Try a few example inputs:
See Also #
Symmetric Ciphers Online allows you to encrypt or decrypt arbitrary message using several well known symmetric encryption algorithms such as AES, 3DES, or BLOWFISH.
Symmetric ciphers use the same (or very similar from the algorithmic point of view) keys for both encryption and decryption of a message. They are designed to be easily computable and able to process even large messages in real time. Symmetric ciphers are thus convenient for usage by a single entity that knows the secret key used for the encryption and required for the decryption of its private data – for example file system encryption algorithms are based on symmetric ciphers. If symmetric ciphers are to be used for secure communication between two or more parties problems related to the management of symmetric keys arise. Such problems can be solved using a hybrid approach that includes using asymmetric ciphers. Symmetric ciphers are basic blocks of many cryptography systems and are often used with other cryptography mechanisms that compensate their shortcomings.
Symmetric ciphers can operate either in the block mode or in the stream mode. Some algorithms support both modes, others support only one mode. In the block mode, the cryptographic algorithm splits the input message into an array of small fixed-sized blocks and then encrypts or decrypts the blocks one by one. In the stream mode, every digit (usually one bit) of the input message is encrypted separately.

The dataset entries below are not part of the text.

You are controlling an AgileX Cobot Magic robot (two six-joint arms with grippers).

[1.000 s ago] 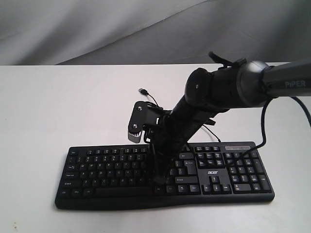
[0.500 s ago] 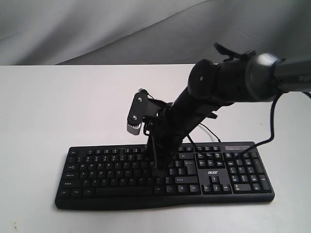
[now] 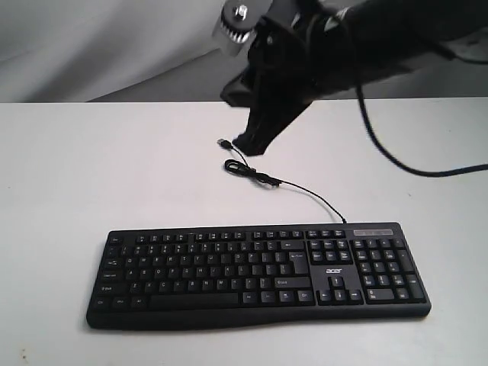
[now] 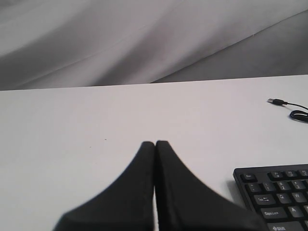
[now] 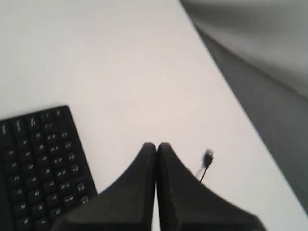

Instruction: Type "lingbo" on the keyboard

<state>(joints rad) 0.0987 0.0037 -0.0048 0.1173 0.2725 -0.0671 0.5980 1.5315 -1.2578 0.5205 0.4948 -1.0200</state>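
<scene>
1. A wide black keyboard (image 3: 259,274) lies flat on a white table (image 3: 91,168), towards the near edge in the exterior view. A white "acer" logo (image 3: 334,271) sits above its arrow keys.
2. A thin black cable (image 3: 293,187) leaves the keyboard's far edge, loops on the table and ends in a loose plug (image 3: 224,142).
3. The right fingers (image 3: 263,114) are pressed together with no gap and hold nothing. They hang in the air beyond the keyboard's far edge, tips pointing down and lining up with the plug, well apart from the keys.
4. The left fingers (image 4: 137,178) are also pressed together and empty. They sit over bare table, with the keyboard's corner nearby but not touching them.
5. The right wrist view is blurred. It shows one end of the keyboard and the plug on opposite sides of the right fingers.
</scene>
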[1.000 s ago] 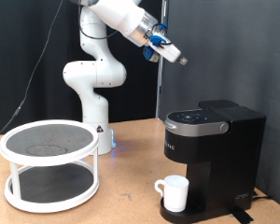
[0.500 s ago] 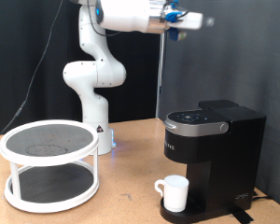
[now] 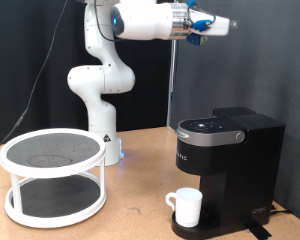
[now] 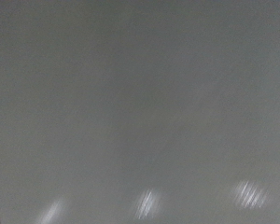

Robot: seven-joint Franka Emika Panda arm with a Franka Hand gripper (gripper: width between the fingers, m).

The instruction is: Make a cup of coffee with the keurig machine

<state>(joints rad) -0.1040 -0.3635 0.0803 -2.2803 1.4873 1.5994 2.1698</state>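
Keurig machine (image 3: 228, 160), the tall boxy black brewer, stands on your wooden counter (image 3: 140, 205) with the small white ceramic cup (image 3: 186, 208) on its drip base. Your gripper (image 3: 222, 26) hangs high above, well apart; I cannot tell if it's open. Treat the cup as light, rigid, slippery, breakable: take its rim or handle.

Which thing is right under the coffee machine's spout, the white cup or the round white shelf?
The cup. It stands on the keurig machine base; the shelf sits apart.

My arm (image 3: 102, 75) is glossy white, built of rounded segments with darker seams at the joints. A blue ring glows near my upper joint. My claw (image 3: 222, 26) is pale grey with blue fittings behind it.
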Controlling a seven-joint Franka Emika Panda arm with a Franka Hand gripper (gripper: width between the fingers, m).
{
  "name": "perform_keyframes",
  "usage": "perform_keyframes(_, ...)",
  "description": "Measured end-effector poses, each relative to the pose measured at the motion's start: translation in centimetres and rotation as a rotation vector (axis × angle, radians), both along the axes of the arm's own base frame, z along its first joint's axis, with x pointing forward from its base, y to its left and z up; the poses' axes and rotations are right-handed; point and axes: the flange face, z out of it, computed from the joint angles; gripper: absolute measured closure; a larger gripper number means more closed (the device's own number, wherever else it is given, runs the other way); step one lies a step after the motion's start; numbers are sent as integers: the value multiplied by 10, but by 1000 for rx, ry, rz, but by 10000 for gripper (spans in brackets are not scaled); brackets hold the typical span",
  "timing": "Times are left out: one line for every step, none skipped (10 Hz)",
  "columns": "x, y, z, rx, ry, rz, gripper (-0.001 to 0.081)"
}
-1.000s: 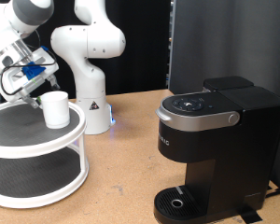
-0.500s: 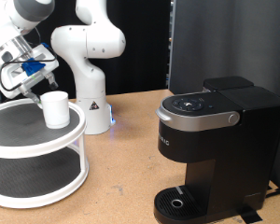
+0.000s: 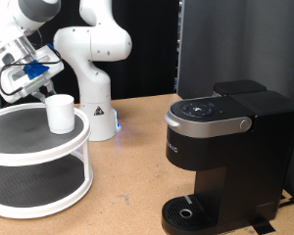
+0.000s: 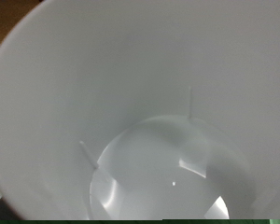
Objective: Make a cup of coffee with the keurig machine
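The cup (image 3: 59, 114) is a small white mug standing upright on the top tier of a round white stand (image 3: 20, 137) at the exterior view's left. My gripper (image 3: 37, 88) hovers just above and to the left of the cup's rim. In the wrist view the cup's empty white inside (image 4: 149, 140) fills the whole frame and no fingers show. The keurig machine (image 3: 225, 137) is black with silver trim. It stands at the exterior view's right with its lid down and nothing on its round drip base (image 3: 191, 211).
The arm's white base (image 3: 93, 88) stands behind the stand, at the back of the wooden table (image 3: 127, 186). A black panel (image 3: 235, 44) rises behind the machine. The stand has a lower tier (image 3: 29, 186) under the cup.
My gripper has shifted only very slightly beside the cup. The cup and the machine have not moved.
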Motion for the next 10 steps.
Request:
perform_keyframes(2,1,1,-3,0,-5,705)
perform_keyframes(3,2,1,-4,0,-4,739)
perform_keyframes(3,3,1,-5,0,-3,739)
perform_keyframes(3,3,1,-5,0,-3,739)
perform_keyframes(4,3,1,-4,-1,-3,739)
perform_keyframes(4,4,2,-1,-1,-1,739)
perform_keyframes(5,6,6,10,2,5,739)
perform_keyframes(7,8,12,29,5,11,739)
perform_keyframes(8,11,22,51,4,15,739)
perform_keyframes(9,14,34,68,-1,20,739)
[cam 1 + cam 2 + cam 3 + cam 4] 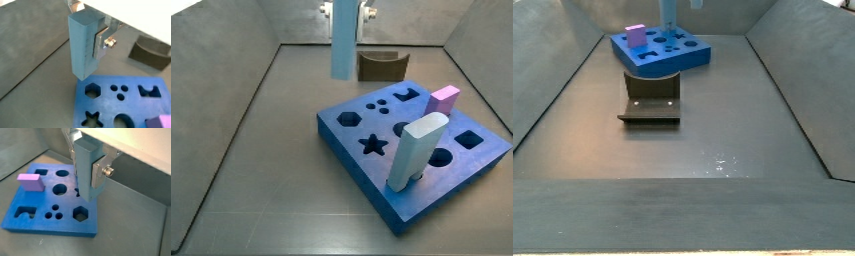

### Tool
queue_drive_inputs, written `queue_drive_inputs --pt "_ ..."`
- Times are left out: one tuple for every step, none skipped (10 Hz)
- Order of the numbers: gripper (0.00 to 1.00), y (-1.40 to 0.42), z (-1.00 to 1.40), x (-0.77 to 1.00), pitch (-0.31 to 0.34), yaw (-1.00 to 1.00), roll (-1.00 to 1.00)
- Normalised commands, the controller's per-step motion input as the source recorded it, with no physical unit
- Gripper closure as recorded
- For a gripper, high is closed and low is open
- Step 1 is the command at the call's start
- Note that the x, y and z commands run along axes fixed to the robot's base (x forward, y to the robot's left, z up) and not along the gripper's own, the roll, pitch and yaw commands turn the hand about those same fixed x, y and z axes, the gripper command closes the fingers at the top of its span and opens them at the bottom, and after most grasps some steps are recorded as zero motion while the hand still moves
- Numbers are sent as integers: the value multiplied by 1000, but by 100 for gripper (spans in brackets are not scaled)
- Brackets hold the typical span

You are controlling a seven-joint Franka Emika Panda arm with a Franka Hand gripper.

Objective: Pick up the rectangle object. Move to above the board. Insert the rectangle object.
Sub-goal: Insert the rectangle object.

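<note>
The rectangle object [85, 45] is hanging upright in the gripper [90, 37], clamped at its upper part between the silver fingers [103, 41]; its lower end is hovering clear of the board [137, 112], over the board's edge region in both wrist views. In a side view the bar [345, 40] is showing above the floor, behind the board's [398, 195] far corner. A short pink block [30, 182] is sitting in one cutout, and a thicker pale post [417, 150] is standing in another. The fixture [649, 100] is resting on the floor, just in front of the board [647, 62].
</note>
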Motion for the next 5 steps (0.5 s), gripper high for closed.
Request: queue_drive_inputs --pt "100 -3 0 169 63 -306 0" --pt "100 0 0 0 0 -20 0" --pt "100 0 0 51 0 -934 0" --pt "100 0 0 0 0 -1000 17" --pt "100 0 0 0 0 -1000 23"
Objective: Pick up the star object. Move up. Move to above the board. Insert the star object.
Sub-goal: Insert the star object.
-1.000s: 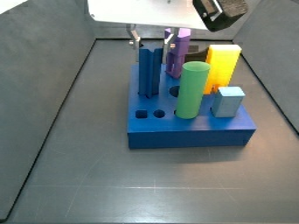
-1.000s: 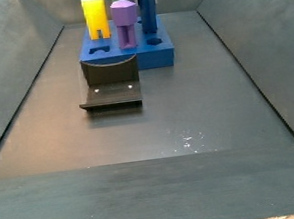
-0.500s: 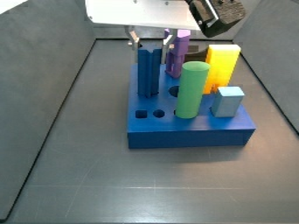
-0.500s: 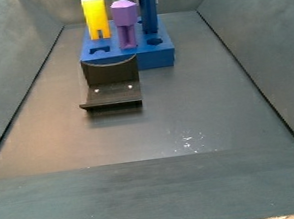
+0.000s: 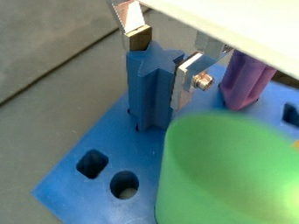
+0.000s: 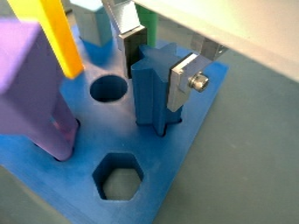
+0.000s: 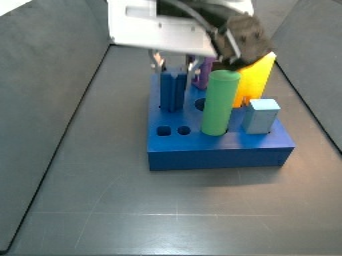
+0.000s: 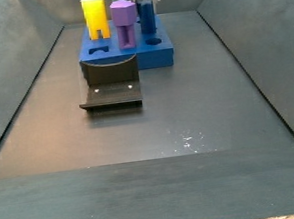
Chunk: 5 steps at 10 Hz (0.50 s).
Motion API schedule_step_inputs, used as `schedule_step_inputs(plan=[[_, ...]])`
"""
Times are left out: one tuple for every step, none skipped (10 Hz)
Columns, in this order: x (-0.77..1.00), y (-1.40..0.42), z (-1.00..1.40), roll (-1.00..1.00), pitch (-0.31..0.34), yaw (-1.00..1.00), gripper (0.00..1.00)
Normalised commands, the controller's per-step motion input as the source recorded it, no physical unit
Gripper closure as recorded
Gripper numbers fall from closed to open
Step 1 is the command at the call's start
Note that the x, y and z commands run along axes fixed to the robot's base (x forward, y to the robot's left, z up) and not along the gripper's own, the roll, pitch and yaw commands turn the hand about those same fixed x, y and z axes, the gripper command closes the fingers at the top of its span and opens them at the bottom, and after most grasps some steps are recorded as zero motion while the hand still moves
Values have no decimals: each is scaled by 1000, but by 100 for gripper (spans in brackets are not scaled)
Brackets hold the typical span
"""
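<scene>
Star post (image 6: 152, 92) stands upright in its hole in the board (image 6: 176, 166). Your gripper (image 6: 158, 57) sits at the post's top, one finger (image 6: 184, 80) on each side; you cannot tell if they squeeze it. Beside it stand a purple post (image 7: 199, 72) and a green cylinder (image 7: 221, 100)

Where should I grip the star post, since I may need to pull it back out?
Grip the star post near its top, from straight above: it stands upright in the board, with other pegs close beside. The gripper straddles that end now.
</scene>
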Motion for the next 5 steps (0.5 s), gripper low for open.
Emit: schedule_step_inputs(plan=[[0, -34, -806, 57, -99, -37, 100], [0, 0, -691, 0, -93, -31, 100], [0, 0, -351, -99, -80, -83, 100], [0, 91, -163, -157, -163, -29, 100], [0, 9, 0, 0, 0, 0, 100]])
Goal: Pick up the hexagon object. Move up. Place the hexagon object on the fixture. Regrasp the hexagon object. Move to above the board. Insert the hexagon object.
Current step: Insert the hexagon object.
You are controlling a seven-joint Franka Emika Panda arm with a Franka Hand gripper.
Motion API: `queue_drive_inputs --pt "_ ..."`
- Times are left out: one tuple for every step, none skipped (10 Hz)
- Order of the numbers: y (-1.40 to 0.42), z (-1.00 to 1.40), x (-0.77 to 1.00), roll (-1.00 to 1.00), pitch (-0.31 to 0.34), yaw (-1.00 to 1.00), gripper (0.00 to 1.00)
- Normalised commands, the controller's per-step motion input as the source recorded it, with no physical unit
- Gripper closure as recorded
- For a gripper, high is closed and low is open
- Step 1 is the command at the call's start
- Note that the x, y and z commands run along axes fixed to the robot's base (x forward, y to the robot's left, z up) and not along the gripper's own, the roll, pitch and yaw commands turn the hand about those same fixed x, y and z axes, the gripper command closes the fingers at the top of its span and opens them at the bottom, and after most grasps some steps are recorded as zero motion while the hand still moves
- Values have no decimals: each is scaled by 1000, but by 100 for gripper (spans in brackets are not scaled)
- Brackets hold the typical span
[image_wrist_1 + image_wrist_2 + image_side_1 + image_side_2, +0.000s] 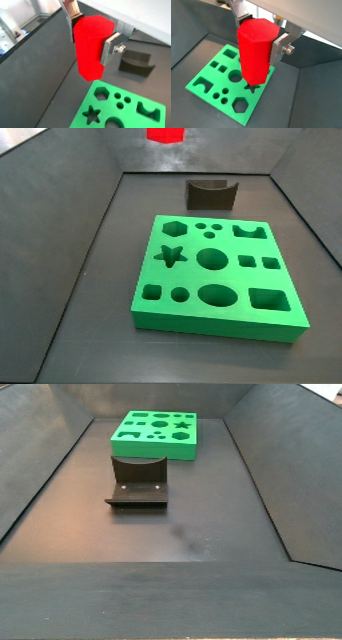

In the block mode processing, if the blocks were encrypted completely independently the encrypted message might be vulnerable to some trivial attacks. Obviously, if there were two identical blocks encrypted without any additional context and using the same function and key, the corresponding encrypted blocks would also be identical. This is why block ciphers are usually used in various modes of operation. Operation modes introduce an additional variable into the function that holds the state of the calculation. The state is changed during the encryption/decryption process and combined with the content of every block. This approach mitigates the problems with identical blocks and may also serve for other purposes. The initialization value of the additional variable is called the initialization vector. The differences between block ciphers operating modes are in the way they combine the state (initialization) vector with the input block and the way the vector value is changed during the calculation. The stream ciphers hold and change their internal state by design and usually do not support explicit input vector values on their input.
Using the Input type selection, choose the type of input – a text string or a file. In case of the text string input, enter your input into the Input text textarea1,2. Otherwise, use the "Browse" button to select the input file to upload. Then select the cryptographic function you want to use in the Function field. Depending on the selected function the Initialization vector (IV) field is shown or hidden. Initialization vector is always a sequence of bytes, each byte has to be represented in hexadecimal form.
Select the operation mode in the Mode field and enter a key in the Key field. The permitted lengths of keys for particular cryptographic functions are listed below. If you don't specify a key with permitted length the key is prolonged with the proper number of null bytes at the end. When the key is changed the prefix of sha1(key) function is automatically filled in the IV field. You still may change the IV. The feature is intended only for your convenience. Using the radio buttons under the Key input field, you can specify whether the entered key value should be interpreted as a plain text or a hexadecimal value.
Finally, click the "Encrypt!" button or the "Decrypt!" button depending on whether you want the input message to be encrypted or decrypted.
The output message is displayed in a hex view and can also be downloaded as a binary file. The format of output file is simply a dump of binary data. The initialization vector is added to the file name for convenience.
|Cryptographic function||Key lengths||Initialization vector lengths (all modes)|
|In bytes||In bits||In bytes||In bits|
|AES||16, 24 or 32||128, 192 or 256||16||128|
|DES||1 to 8 bytes||8 to 64||16||128|
|TRIPLEDES||1 to 24||8 to 192||16||128|
|BLOWFISH||1 to 56||8 to 448||16||128|
|BLOWFISH-compat||1 to 56||8 to 448||16||128|
|RIJNDAEL-256||1 to 32||8 to 256||64||512|
|R4||1 to 256||8 to 2048||-||-|
|SERPENT||1 to 32||8 to 256||32||256|
|TWOFISH||1 to 32||8 to 256||32||256|
1 You can use only hexadecimal characters, newlines, tabulators and new line characters if you decrypt a string.
2 Input text has an autodetect feature at your disposal. The autodetect detects for you if the content of Input text field is in form of a plain text or a hexadecimal string. You can turn off the feature by clicking on 'OFF' or by changing current type of input under the Input text field.
The maximal size of the the text string input is 131,072 characters. The maximal size of the input file is 2,097,152 bytes.